There are companies out there that will provide commercial insurance for Uber drivers but they are few and far between and when you find them the premiums are high enough to preclude any possibility of making a profit as an independent contractor.

It occurs to me that with Uber's clout you could find an insurance company willing to provide commercial insurance at an affordable rate and pass that to all of your drivers. It will not cost you anything but some time, show yourselves as caring for your partners and making everything legal.

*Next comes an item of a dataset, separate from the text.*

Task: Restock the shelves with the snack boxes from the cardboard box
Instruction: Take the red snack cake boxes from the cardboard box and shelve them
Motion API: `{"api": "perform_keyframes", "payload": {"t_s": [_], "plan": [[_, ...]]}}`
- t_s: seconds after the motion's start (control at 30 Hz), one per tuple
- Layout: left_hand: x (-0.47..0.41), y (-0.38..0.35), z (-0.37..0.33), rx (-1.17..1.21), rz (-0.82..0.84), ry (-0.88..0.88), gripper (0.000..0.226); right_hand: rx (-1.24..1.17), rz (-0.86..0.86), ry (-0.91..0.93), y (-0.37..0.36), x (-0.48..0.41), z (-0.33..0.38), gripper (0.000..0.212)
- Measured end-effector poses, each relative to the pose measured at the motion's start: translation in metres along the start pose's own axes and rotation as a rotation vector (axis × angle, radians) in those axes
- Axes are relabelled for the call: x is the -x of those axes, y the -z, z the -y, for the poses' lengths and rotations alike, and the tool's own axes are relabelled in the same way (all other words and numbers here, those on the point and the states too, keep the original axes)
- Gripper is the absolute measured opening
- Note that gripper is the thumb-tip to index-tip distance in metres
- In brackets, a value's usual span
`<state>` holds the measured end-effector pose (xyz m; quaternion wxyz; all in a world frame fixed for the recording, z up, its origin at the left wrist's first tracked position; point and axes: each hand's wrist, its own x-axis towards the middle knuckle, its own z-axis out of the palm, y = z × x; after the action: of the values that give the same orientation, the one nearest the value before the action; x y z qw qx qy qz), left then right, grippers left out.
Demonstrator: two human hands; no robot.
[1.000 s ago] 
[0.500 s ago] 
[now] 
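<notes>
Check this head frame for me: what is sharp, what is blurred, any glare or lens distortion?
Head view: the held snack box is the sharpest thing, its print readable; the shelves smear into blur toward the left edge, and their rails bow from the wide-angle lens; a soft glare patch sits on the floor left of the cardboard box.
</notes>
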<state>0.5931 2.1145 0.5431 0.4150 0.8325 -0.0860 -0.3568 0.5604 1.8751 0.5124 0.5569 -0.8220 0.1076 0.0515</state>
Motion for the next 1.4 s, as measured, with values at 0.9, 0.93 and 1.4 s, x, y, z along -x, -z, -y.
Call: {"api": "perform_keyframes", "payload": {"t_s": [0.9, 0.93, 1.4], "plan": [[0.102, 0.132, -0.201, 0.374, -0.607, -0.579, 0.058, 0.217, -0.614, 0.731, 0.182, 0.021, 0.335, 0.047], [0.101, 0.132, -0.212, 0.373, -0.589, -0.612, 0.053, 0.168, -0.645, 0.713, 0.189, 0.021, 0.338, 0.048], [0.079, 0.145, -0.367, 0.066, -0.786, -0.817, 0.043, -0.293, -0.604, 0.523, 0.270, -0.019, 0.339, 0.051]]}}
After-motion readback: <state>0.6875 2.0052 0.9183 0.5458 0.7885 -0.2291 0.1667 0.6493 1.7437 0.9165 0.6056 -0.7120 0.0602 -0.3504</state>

Having already read several press articles regarding this insurance problem, I do not think it is going to be too long before it becomes headline news.


----------



## 49matrix

Bart McCoy said:


> why people keep changing things
> Uber will cover you if you pay the $1,000 and u have full coverage personally
> lets cut these nonsense posts out
> 
> plus forget all about Uber insurance
> hybrid insurance is spreading very rapidly
> get one of those and you dont have to make sob story insurance posts anymore, it getting old. we already know about the current insurance gaps


I find your cavalier attitude disturbing! If you still have an outstanding loan on your vehicle the loan company will require the full state minimum insurance IE comprehensive. If that insurer discovers you are using your personal insurance for commercial use, regardless of what Uber covers and when you are covered by them, you will probably be dropped from your policy and may find it hard to get re insured. I have read the fine print on my policy and commercial use of my vehicle is not covered.
Hybrid policies are not spreading rapidly, though with all those illegal Uber drivers out there, they should. Geico presently offers ride share insurance in VA but having talked to them they are taking a wait and see position and it will be a minimum of 6 months before they start offering in other states.


----------



## Tx rides

49matrix said:


> You may well be right but you're only "pretty certain", did you look? However, consider the situation where you are 'on line' and trolling for a rider when you become incapacitated in an accident and the scene investigators find your iphone, or whatever you are using, this will become part of the accident report and find it's way to your insurers. You will not be covered, open to a personal legal action, dropped from coverage and that's just the start. Uber will not be of any help. I have looked at the small print of my personal policy and it EXCLUDES commercial use for the transportation of persons for financial reward.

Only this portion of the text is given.